* Your objective:
Copy out each line below in which the string "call" appears.

* Collected material:
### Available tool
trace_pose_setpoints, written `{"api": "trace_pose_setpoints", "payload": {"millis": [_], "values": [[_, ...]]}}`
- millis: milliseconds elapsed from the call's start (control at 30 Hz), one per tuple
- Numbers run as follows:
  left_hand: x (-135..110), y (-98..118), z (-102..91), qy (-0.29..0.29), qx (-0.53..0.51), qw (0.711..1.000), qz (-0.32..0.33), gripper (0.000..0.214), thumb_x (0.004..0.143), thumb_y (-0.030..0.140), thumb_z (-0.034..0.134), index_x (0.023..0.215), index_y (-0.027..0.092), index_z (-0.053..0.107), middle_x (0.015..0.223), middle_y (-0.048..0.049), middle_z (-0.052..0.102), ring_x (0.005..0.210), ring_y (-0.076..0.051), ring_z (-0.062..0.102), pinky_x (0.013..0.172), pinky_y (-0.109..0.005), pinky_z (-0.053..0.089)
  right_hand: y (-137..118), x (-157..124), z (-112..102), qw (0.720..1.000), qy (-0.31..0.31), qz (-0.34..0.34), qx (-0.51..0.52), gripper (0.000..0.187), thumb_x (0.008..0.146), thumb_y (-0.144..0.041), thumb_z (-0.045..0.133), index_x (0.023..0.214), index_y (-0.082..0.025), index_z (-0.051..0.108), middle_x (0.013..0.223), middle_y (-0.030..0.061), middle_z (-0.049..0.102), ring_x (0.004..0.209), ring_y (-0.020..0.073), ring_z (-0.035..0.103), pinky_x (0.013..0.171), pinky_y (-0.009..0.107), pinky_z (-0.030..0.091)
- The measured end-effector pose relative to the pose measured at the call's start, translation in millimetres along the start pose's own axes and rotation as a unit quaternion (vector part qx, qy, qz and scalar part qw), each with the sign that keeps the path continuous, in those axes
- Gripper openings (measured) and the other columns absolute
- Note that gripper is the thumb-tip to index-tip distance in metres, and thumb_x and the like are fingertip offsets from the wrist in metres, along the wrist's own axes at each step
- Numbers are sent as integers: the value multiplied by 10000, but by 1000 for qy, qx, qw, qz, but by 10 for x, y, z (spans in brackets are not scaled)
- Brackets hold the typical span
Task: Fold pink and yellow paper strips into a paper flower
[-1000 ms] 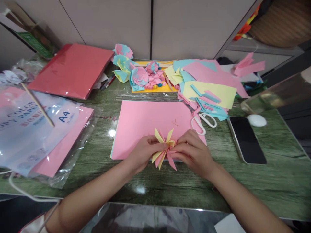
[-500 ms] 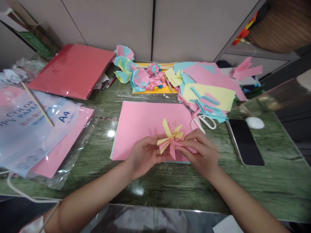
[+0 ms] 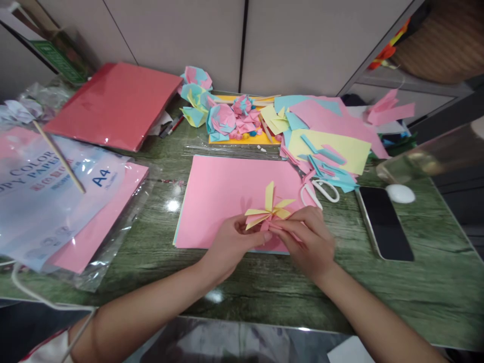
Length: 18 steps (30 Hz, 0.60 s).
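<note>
Both hands meet over the near edge of a pink sheet (image 3: 227, 191) lying on the green table. My left hand (image 3: 231, 242) pinches the base of a small bundle of yellow and pink paper strips (image 3: 267, 209) that fan out upward. Pressed against the same bundle from the right, my right hand (image 3: 308, 239) has its fingers closed on the pink strips at the bottom.
White-handled scissors (image 3: 319, 190) lie just right of the pink sheet, with a dark phone (image 3: 383, 222) and a white egg-shaped object (image 3: 400, 193) further right. Paper scraps (image 3: 325, 146) and paper flowers (image 3: 223, 118) fill the back. A red paper pack (image 3: 117, 103) and an A4 paper bag (image 3: 49, 191) lie left.
The strip bundle has been lifted and turned, so its yellow strips now point up and away. Both hands moved slightly away from me with it.
</note>
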<state>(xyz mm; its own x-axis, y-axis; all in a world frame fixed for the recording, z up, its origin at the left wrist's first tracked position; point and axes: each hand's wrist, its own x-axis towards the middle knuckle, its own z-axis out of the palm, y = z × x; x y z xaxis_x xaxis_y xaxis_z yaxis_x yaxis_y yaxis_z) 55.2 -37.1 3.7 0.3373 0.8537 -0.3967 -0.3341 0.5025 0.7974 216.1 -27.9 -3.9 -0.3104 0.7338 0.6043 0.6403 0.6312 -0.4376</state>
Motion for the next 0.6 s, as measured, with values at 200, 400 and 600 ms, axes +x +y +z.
{"api": "trace_pose_setpoints", "payload": {"millis": [200,400,600], "values": [[12,-7,0,22,12,1000,6,310,656,220,691,959,171,651,1018,-62,659,926,-160,580,845,-287,429,-36,-9,11,999,-1,38,-24,101,755,-178,628,834,-241,624,692,-1,551,674,143,495,632,315,354],[13,-5,-10,17,21,1000,11,329,655,255,695,968,161,656,979,-71,671,901,-174,597,806,-289,450,-40,-31,1,997,-1,20,-72,85,763,-202,618,834,-246,608,639,-15,529,624,134,481,607,308,320],[29,-25,-47,17,25,999,12,313,650,241,696,953,175,662,964,-59,677,888,-171,605,813,-305,458,-36,9,-43,997,-27,8,-78,107,743,-228,643,839,-237,596,631,-14,535,607,130,475,598,304,307]]}}
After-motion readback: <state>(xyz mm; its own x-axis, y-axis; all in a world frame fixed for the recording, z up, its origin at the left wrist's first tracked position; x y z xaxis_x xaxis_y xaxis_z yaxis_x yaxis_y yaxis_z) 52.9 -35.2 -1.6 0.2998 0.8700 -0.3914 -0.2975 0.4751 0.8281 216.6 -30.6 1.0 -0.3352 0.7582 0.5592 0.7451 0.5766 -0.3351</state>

* Solution to the exercise:
- millis: milliseconds elapsed from the call's start (control at 30 Hz), one per tuple
- The measured end-effector pose relative to the pose measured at the call's start, translation in millimetres along the start pose's own axes and rotation as a unit quaternion (vector part qx, qy, qz and scalar part qw), each with the sign that keeps the path continuous, in those axes

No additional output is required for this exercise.